Cost: Web research API costs are modest ($50-200/month for typical DD volume). Sanctions screening APIs (Refinitiv World-Check) carry significant per-entity fees — verify pricing before scaling. Primary cost is engineering and compliance review of the workflow design.

---

## Analyst Report & Insight Generation Agent
ID: agents-research-analyst-report-agent
Category: Autonomous Agents & Orchestration > Research & Analysis Agents
Complexity: medium-high | Phase: production
Modalities: structured data (financial, metrics), text (narrative generation), web (current events)

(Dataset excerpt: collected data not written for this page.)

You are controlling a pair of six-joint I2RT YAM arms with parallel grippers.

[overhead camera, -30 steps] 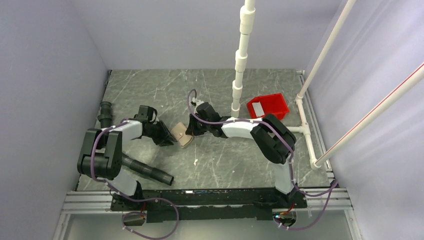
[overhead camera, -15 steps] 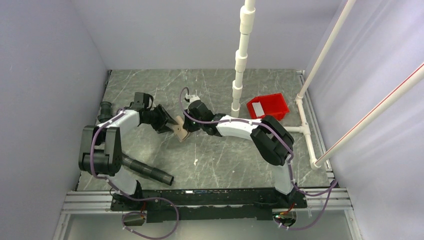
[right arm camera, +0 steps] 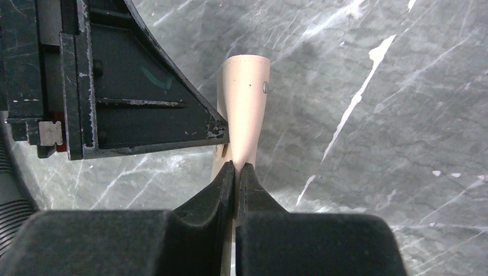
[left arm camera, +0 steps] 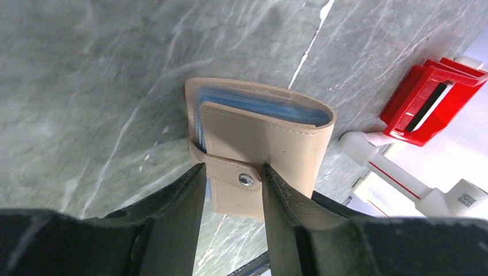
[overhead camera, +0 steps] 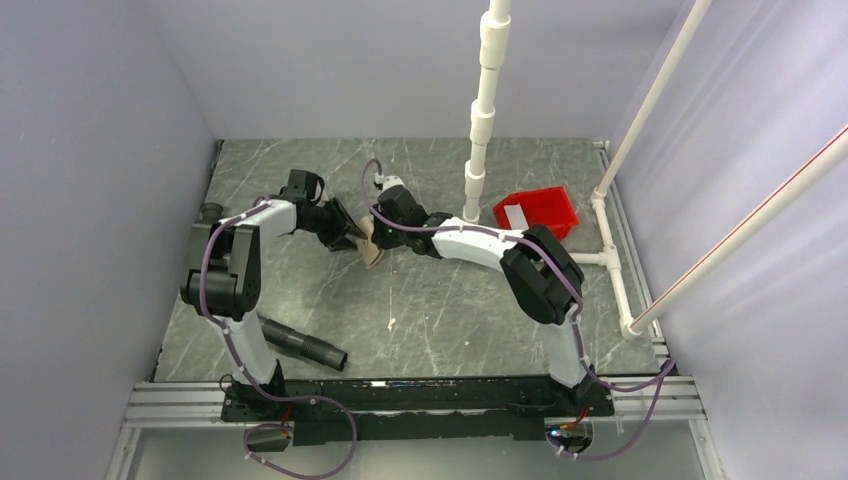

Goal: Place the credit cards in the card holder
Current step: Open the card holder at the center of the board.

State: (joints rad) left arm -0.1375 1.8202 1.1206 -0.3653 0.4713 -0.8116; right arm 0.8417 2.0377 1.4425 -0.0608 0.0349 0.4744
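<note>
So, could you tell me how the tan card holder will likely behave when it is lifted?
Probably floppy: the card holder curves where the right hand pinches it. Likely light, being thin. Its matte surface probably grips well.

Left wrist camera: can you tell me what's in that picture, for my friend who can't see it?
A tan card holder is folded over its bluish inside, its snap tab between the left gripper's two black fingers. Behind it is grey marbled table, with a red tray and white pipes at the right.
</note>
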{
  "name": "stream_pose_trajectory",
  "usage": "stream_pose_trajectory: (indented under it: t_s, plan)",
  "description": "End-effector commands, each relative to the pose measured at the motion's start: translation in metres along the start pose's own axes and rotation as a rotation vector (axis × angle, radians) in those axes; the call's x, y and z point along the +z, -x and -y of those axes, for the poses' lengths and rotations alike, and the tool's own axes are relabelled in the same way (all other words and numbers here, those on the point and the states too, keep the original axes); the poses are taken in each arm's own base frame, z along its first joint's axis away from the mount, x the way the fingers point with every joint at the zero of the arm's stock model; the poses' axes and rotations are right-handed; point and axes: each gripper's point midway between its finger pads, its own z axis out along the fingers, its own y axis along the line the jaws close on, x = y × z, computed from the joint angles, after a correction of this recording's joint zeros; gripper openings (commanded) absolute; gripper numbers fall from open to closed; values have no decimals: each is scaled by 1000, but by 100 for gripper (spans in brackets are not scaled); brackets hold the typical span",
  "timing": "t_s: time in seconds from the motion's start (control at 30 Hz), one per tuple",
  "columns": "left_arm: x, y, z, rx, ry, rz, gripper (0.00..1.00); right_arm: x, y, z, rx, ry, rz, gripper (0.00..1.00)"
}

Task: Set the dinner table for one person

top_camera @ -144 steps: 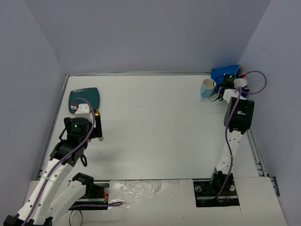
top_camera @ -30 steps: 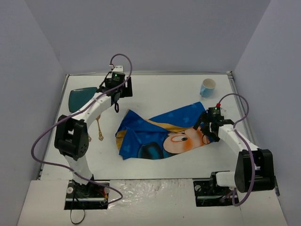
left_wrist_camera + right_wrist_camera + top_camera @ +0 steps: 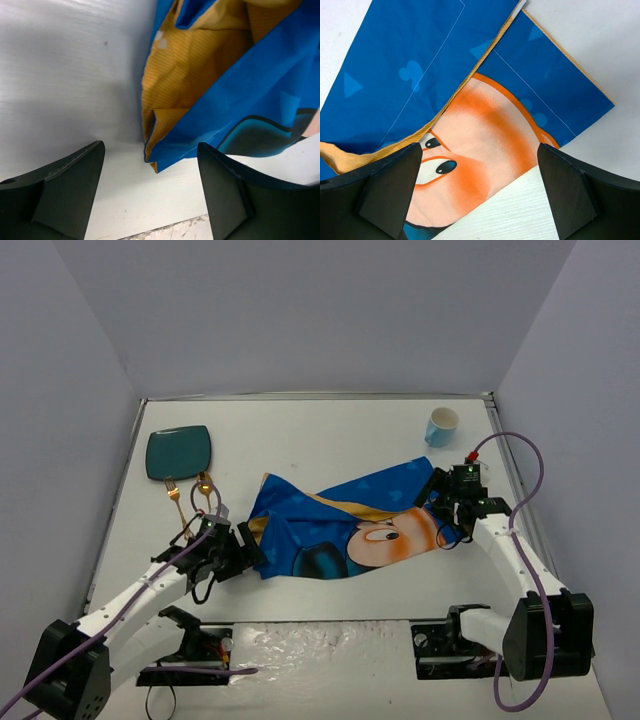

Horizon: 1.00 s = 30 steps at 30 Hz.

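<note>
Both pairs are standing spread wide and gripping nothing, the left jaws hovering with a folded, yellow-backed corner of the blue placemat between and just ahead of them, the right jaws hanging over its cartoon face, the white desk lying beneath both.

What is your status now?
Left gripper open at folded corner of placemat. Right gripper open over its other end. Placemat rumpled on table. No obstruction.
</note>
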Motion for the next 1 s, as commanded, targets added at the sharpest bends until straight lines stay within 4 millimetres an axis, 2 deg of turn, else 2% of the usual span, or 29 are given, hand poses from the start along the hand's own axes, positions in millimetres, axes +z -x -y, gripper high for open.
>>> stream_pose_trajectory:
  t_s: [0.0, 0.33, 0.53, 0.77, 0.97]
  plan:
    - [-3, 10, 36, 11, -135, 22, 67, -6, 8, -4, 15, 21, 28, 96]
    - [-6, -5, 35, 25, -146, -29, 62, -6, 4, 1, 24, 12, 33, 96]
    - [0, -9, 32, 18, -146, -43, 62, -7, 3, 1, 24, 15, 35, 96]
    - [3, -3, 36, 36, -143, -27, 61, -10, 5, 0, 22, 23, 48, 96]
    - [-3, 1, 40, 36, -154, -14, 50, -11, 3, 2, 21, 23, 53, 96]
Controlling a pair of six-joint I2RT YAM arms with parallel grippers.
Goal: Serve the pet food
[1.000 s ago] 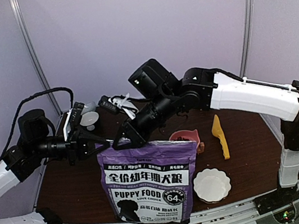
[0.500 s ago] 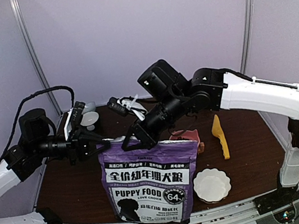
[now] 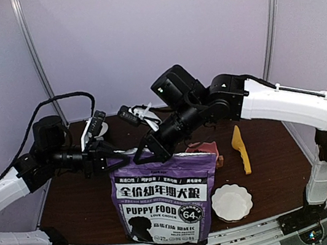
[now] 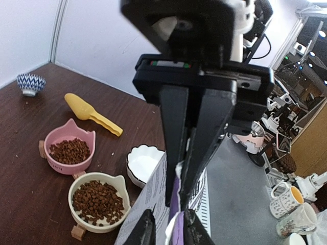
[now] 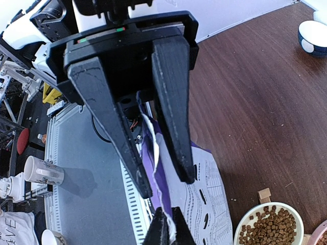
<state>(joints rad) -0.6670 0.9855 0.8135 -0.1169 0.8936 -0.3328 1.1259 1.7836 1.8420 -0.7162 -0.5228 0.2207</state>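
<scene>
TOP VIEW
Bag (image 3: pixel 163 197): purple, upright on the table (image 3: pixel 76 198), label facing the arms.
Left gripper (image 3: pixel 116 156): at the bag's top left corner.
Right gripper (image 3: pixel 146 156): on the bag's top edge, just right of the left gripper.
Pink bowl (image 3: pixel 205 148): just behind the bag's top right corner; its contents are too small to judge here.
Scoop (image 3: pixel 240 149): yellow, lying flat, right of the bag and beyond the pink bowl.
Dish (image 3: pixel 231 202): white, scalloped, just right of the bag's lower half.

LEFT WRIST VIEW
Left gripper (image 4: pixel 167 217): jaws apart, with the bag's (image 4: pixel 148 204) top edge between them; contact cannot be told.
Right gripper (image 4: pixel 180 196): facing the camera, fingers nearly together on the same edge.
Pet food (image 4: pixel 97 200): brown kibble in a cream bowl (image 4: pixel 122 204) behind the bag; more lies in the pink bowl (image 4: pixel 64 167) next to it.
Blue bowl (image 4: pixel 29 84): well away from the bag, at the far end of the table.

RIGHT WRIST VIEW
Right gripper (image 5: pixel 166 227): jaws closed, pinching the bag's (image 5: pixel 204 189) pale top edge.
Left gripper (image 5: pixel 167 185): fingers spread, straddling that edge.
Pet food (image 5: pixel 268 227): in the cream bowl, close beside the bag.
</scene>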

When to use: Recurring structured reports where the primary bottleneck is data gathering and first-draft writing — equity research briefings, management dashboards, sector updates, portfolio reviews. Best when the report structure is stable and data sources are accessible via API. High-value when the analyst's scarce time should be spent on insight interpretation, not data assembly.

When NOT to use: One-off bespoke reports where setup cost exceeds writing time. Reports requiring original field research (primary interviews, proprietary surveys) — the agent can only synthesise secondary sources. Investment reports with fiduciary sign-off requirements where automated generation without review creates compliance risk.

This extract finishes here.